Essa mesma “longa e sinuosa estrada” é imagem que pode ser associada a pesquisa do instituto YouGov que mostra desencanto crescente dos britânicos em relação ao Brexit.

Segundo o YouGov são agora 57% os eleitores que acreditam ter sido um erro deixar a União Europeia. Trata-se da maior parcela desde o referendo de junho de 2016. Apenas 32% acham que foi a decisão certa. Os números mostram uma tendência: dois anos atrás os eleitores a favor e o contra o Brexit estavam no mesmo patamar, mas desde então a diferença disparou em favor dos descontentes.

É possível definir essa tendência como resultado de uma série de fatores.

A frustração com as promessas não cumpridas pelos ativistas do Brexit é marcante. A economia britânica perdeu fôlego e o custo de vida subiu significativamente.

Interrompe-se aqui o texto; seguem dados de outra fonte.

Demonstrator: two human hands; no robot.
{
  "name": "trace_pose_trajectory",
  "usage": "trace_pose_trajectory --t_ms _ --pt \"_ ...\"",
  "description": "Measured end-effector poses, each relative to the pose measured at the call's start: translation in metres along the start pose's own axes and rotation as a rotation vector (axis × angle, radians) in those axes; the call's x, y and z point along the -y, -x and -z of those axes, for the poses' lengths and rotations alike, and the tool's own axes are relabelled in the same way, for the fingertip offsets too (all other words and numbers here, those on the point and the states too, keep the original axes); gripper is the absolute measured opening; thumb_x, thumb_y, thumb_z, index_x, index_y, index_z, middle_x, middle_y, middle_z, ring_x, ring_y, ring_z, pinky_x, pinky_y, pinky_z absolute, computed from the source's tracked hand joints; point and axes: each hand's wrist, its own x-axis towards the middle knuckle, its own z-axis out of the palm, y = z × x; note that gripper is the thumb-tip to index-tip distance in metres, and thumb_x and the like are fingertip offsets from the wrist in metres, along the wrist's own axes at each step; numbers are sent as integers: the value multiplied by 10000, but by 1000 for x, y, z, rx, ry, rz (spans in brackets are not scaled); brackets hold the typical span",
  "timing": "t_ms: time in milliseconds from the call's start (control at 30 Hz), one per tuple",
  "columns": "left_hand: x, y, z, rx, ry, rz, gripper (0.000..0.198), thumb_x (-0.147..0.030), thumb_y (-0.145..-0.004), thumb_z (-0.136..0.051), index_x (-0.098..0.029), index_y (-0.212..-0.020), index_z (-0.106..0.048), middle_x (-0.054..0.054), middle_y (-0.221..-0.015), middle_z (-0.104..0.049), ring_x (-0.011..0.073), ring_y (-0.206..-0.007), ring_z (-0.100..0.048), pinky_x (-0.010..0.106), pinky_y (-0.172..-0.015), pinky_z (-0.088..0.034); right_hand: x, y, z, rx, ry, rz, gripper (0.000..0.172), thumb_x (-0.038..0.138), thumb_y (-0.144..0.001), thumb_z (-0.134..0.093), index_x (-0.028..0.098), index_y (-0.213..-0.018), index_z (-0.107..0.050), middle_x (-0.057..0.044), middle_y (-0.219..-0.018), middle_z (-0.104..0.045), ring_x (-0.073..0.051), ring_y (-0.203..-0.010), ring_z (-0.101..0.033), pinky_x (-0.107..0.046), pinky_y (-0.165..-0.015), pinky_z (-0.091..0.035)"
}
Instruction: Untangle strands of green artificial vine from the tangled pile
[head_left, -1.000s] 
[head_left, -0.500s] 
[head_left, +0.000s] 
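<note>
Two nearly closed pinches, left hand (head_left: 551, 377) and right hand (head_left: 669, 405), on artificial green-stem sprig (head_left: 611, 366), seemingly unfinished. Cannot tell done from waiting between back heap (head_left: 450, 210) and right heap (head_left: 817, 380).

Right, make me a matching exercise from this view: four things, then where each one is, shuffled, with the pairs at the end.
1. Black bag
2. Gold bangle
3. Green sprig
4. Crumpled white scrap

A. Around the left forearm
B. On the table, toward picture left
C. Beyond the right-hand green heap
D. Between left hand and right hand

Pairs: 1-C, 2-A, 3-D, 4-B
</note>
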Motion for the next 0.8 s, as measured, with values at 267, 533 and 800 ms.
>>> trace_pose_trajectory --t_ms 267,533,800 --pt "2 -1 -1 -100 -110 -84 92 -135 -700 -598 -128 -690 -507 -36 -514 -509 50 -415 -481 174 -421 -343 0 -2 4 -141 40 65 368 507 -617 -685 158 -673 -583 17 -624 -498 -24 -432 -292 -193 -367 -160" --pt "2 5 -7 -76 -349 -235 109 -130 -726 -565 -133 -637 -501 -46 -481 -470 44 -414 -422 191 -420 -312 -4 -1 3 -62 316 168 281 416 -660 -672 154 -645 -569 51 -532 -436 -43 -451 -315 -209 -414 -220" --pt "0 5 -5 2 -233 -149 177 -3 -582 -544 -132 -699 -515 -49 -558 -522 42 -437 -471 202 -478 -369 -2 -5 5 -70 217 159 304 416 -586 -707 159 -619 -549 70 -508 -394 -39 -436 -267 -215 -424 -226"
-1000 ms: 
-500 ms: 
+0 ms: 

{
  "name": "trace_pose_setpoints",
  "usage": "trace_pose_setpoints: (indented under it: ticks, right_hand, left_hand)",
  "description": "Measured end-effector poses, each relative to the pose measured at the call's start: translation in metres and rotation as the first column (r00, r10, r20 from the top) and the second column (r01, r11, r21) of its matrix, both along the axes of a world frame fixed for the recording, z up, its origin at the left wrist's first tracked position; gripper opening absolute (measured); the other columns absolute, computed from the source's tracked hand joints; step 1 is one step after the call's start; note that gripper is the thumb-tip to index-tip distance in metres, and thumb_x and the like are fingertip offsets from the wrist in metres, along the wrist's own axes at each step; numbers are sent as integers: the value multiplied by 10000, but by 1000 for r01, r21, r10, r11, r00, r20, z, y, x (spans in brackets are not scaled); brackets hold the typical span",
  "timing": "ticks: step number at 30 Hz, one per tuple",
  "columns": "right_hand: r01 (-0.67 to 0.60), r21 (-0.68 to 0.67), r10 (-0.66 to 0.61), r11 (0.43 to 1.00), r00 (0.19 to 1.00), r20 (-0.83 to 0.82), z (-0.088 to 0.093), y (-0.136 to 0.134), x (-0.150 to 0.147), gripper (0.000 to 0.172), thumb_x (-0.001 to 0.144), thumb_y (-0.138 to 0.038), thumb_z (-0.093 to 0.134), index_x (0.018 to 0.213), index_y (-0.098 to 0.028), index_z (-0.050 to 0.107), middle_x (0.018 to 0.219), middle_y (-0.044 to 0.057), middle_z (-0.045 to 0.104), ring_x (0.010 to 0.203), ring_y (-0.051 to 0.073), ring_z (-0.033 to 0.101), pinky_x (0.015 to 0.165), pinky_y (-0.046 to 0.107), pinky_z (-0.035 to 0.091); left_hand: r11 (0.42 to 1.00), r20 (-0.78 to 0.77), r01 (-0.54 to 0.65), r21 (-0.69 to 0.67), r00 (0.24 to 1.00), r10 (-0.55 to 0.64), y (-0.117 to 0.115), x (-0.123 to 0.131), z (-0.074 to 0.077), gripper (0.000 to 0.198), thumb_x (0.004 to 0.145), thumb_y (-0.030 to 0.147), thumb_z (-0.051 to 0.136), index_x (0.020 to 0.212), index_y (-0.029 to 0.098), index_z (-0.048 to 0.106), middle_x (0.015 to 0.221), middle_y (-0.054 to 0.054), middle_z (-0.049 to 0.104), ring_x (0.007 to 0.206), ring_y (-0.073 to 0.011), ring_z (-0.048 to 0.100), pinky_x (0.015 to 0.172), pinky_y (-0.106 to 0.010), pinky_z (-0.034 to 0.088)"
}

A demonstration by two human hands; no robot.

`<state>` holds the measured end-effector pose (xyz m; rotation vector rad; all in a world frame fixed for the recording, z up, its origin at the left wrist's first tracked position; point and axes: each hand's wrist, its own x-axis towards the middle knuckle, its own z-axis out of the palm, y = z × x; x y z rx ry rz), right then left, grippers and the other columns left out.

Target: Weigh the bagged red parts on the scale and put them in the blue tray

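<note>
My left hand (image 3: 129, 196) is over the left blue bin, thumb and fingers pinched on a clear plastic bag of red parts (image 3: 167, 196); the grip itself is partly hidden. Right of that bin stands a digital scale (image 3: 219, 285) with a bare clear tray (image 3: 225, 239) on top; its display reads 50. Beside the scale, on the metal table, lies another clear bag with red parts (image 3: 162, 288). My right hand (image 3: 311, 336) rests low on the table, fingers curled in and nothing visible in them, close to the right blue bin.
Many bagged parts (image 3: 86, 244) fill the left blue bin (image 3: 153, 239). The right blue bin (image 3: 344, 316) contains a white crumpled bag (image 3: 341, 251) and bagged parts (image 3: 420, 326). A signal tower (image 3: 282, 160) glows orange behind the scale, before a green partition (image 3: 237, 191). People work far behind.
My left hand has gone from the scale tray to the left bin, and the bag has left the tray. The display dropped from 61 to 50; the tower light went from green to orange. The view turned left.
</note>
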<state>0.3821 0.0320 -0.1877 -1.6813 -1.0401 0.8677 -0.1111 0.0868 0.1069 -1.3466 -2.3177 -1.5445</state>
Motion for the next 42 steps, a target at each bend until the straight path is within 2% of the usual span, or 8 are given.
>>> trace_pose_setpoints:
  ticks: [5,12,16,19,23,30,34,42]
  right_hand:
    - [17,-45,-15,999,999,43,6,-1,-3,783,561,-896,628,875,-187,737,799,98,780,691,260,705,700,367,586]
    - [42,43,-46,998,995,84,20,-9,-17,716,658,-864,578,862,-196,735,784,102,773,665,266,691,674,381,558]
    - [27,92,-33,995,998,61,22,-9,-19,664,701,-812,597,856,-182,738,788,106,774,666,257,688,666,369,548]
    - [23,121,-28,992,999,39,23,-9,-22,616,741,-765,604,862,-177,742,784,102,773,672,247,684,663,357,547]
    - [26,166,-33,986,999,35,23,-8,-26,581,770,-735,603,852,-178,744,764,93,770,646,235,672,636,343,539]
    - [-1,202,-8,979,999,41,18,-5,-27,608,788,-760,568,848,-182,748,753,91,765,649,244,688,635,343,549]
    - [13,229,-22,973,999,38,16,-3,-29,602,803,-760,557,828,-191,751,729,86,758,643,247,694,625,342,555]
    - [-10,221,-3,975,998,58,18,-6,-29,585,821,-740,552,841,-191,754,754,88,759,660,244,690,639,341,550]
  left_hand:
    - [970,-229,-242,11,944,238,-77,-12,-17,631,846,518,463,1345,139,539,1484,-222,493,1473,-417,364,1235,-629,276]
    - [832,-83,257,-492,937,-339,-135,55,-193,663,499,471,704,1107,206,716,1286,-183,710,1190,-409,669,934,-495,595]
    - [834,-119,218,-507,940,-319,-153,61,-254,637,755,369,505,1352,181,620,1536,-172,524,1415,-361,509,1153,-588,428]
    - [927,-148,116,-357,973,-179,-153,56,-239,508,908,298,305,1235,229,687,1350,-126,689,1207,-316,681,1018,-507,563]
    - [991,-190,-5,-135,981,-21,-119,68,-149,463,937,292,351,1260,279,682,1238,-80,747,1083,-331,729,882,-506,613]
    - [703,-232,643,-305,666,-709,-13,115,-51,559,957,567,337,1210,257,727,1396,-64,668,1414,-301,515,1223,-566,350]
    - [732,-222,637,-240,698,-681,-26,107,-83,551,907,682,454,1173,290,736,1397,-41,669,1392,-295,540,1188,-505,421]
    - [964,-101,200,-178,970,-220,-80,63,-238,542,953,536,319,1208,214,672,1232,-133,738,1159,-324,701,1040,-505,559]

E o sempre respeitado sistema nacional de saúde NHS, para o qual se previam recursos mais abundantes, não foi beneficiado como havia sido esboçado.

Algumas estatísticas tornam esse cenário mais claro.

As famílias do Reino Unido enfrentam hoje o momento de pior padrão de vida desde o penoso período de reconstrução no pós-guerra, nos anos 1950. Segundo o Office of National Statistics, o custo de vida é o maior problema e foi citado por 91% dos entrevistados em pesquisa da organização na primeira quinzena de junho.

A inflação entre maio de 2022 e maior de 2023 foi recorde: o índice de preços ao consumidor (CPIH) aumentou 9,7% no período, a taxa mais alta desde novembro de 1991. Mas a inflação específica de alimentos e bebidas avançou praticamente o dobro: 18,3%.

Em 2022, um em cada sete britânicos (ou 11,3 milhões de pessoas) passou fome segundo o Trussell Trust, uma organização social que opera uma rede de 1.300 bancos de alimentos no Reino Unido voltada para populações de baixa renda.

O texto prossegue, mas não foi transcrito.